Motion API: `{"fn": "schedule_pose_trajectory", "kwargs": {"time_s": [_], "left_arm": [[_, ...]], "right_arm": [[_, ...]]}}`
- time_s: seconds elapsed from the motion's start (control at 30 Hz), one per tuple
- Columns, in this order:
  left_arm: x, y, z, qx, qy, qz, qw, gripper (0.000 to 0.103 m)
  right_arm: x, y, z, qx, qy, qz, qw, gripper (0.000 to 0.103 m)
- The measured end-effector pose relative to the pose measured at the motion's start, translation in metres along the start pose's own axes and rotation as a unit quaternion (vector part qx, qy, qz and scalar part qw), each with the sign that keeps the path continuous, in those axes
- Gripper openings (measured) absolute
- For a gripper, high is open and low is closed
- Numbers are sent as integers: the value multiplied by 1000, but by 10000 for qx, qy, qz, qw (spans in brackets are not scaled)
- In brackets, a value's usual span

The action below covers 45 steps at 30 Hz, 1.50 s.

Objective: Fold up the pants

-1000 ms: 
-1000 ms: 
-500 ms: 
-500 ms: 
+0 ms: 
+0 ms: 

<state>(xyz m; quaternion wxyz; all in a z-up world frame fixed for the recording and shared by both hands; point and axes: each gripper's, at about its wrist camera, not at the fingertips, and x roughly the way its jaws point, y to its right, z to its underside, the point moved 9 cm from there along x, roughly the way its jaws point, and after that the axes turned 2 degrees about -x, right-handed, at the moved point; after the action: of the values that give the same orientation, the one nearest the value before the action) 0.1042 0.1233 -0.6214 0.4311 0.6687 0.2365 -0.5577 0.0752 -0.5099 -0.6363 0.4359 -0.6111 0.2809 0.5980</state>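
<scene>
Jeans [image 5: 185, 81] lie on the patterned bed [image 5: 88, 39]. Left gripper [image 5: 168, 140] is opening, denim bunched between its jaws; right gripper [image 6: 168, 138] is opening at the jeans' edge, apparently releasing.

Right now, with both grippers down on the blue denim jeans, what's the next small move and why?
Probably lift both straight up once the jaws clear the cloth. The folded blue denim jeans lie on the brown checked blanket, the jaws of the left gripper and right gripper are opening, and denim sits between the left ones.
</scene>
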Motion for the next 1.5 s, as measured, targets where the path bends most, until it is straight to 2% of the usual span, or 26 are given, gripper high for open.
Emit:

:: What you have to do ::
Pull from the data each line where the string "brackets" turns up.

:: Response box ::
- Numbers are sent as integers: the value multiplied by 1000, but by 10000 for qx, qy, qz, qw (spans in brackets are not scaled)
- In brackets, a value's usual span

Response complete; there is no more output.